We again evaluate our trained model’s performance on separate test data. Below we choose to compute the following metrics: RMSE, Pearson Correlation, and Spearman Correlation.

test_score = predictor_sts.evaluate(sts_test_data, metrics=['rmse', 'pearsonr', 'spearmanr'])
print('RMSE = {:.2f}'.format(test_score['rmse']))
print('PEARSONR = {:.4f}'.format(test_score['pearsonr']))
print('SPEARMANR = {:.4f}'.format(test_score['spearmanr']))
RMSE = 0.75
PEARSONR = 0.8760
SPEARMANR = 0.8775

Let’s use our model to predict the similarity score between a few sentences.

sentences = ['The child is riding a horse.',
             'The young boy is riding a horse.',
             'The young man is riding a horse.',
             'The young man is riding a bicycle.']

score1 = predictor_sts.predict({'sentence1': [sentences[0]],
                                'sentence2': [sentences[1]]}, as_pandas=False)

score2 = predictor_sts.predict({'sentence1': [sentences[0]],
                                'sentence2': [sentences[2]]}, as_pandas=False)

score3 = predictor_sts.predict({'sentence1': [sentences[0]],
                                'sentence2': [sentences[3]]}, as_pandas=False)
print(score1, score2, score3)
[4.2377853] [2.738769] [0.39222687]

Although the TextPredictor is only designed for classification and regression tasks, it can directly be used for many NLP tasks if you properly format them into a data table. Note that there can be many text columns in this data table. Refer to the TextPredictor documentation to see all of the available methods/options.

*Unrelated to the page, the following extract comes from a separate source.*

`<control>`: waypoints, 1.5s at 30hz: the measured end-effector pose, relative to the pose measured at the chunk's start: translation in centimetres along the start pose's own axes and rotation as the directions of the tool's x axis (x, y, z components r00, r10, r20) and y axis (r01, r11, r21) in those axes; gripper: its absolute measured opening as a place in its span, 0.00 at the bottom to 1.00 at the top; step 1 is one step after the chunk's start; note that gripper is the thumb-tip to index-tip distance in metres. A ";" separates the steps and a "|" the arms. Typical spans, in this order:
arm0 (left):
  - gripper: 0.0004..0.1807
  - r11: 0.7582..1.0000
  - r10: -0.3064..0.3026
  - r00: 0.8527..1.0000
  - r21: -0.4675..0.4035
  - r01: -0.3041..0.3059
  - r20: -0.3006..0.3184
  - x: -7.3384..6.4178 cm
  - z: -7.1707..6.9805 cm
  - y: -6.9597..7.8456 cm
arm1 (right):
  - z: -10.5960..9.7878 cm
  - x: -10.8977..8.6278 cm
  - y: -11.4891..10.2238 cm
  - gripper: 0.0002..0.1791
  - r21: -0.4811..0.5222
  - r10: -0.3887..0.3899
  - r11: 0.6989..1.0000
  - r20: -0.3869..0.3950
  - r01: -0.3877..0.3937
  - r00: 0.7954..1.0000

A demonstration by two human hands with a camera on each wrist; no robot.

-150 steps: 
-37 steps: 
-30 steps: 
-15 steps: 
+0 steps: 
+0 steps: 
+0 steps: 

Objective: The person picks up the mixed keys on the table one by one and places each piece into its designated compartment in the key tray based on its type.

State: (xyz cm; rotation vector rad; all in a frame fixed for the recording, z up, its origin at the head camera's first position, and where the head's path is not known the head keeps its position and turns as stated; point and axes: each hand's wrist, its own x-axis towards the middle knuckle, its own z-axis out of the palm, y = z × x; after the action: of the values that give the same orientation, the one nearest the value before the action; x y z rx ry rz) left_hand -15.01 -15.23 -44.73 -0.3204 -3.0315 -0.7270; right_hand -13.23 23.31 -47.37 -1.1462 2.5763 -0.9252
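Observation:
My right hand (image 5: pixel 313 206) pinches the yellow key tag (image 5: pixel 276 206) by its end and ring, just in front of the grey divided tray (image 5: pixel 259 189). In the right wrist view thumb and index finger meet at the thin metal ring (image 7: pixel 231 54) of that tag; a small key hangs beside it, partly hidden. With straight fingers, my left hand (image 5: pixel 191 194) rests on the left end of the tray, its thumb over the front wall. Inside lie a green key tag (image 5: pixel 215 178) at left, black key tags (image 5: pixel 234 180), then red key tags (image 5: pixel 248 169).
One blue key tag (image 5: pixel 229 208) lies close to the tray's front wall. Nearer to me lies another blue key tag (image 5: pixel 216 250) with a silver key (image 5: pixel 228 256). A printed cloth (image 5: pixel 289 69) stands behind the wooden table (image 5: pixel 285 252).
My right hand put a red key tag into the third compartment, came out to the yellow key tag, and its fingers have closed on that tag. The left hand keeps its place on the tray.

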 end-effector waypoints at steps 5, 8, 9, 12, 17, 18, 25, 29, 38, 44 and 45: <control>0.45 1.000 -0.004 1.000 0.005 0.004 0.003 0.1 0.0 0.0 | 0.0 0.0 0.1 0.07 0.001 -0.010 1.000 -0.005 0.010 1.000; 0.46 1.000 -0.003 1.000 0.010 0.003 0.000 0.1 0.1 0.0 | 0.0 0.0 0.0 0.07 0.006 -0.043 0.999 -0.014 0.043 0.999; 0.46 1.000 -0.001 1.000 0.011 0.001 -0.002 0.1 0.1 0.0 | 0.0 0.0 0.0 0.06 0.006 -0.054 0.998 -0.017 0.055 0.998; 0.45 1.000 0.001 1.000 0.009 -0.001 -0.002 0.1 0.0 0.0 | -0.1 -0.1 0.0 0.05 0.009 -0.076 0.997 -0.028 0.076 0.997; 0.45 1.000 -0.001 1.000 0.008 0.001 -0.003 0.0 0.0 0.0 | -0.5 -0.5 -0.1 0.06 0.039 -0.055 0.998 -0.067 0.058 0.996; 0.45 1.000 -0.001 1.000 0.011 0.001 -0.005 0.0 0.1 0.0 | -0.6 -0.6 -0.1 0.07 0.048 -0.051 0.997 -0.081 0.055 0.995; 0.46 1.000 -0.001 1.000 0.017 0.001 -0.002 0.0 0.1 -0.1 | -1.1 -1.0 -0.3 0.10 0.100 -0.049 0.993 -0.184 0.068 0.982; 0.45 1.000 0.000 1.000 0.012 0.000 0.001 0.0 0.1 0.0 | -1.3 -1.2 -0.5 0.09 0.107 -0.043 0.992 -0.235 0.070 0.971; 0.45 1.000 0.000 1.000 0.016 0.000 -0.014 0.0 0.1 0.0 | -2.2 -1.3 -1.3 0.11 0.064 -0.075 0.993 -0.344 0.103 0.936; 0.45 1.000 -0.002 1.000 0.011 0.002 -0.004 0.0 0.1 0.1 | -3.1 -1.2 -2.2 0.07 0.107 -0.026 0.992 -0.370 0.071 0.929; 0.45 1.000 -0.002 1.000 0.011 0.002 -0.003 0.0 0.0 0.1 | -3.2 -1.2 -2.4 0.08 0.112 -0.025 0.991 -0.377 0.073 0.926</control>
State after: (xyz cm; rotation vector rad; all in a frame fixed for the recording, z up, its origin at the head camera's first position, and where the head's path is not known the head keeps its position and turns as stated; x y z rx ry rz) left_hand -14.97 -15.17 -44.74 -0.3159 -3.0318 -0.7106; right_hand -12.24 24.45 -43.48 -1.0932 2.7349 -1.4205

Unlike TabularPredictor which trains/ensembles many different kinds of models,  TextPredictor fits only Transformer neural network models. These are fit to your data via transfer learning from pretrained NLP models like: BERT, ALBERT, and ELECTRA. TextPredictor also enables training on multi-modal data tables that contain text, numeric and categorical columns, and the neural network hyperparameter can be automatically tuned with Hyperparameter Optimization (HPO), which will be introduced in the other tutorials.

Note: TextPredictor depends on the GluonNLP package. Due to an ongoing upgrade of GluonNLP, we are currently using a custom version of the package: autogluon-contrib-nlp. In a future release, AutoGluon will support the official GluonNLP 1.0, but the APIs demonstrated here will remain the same.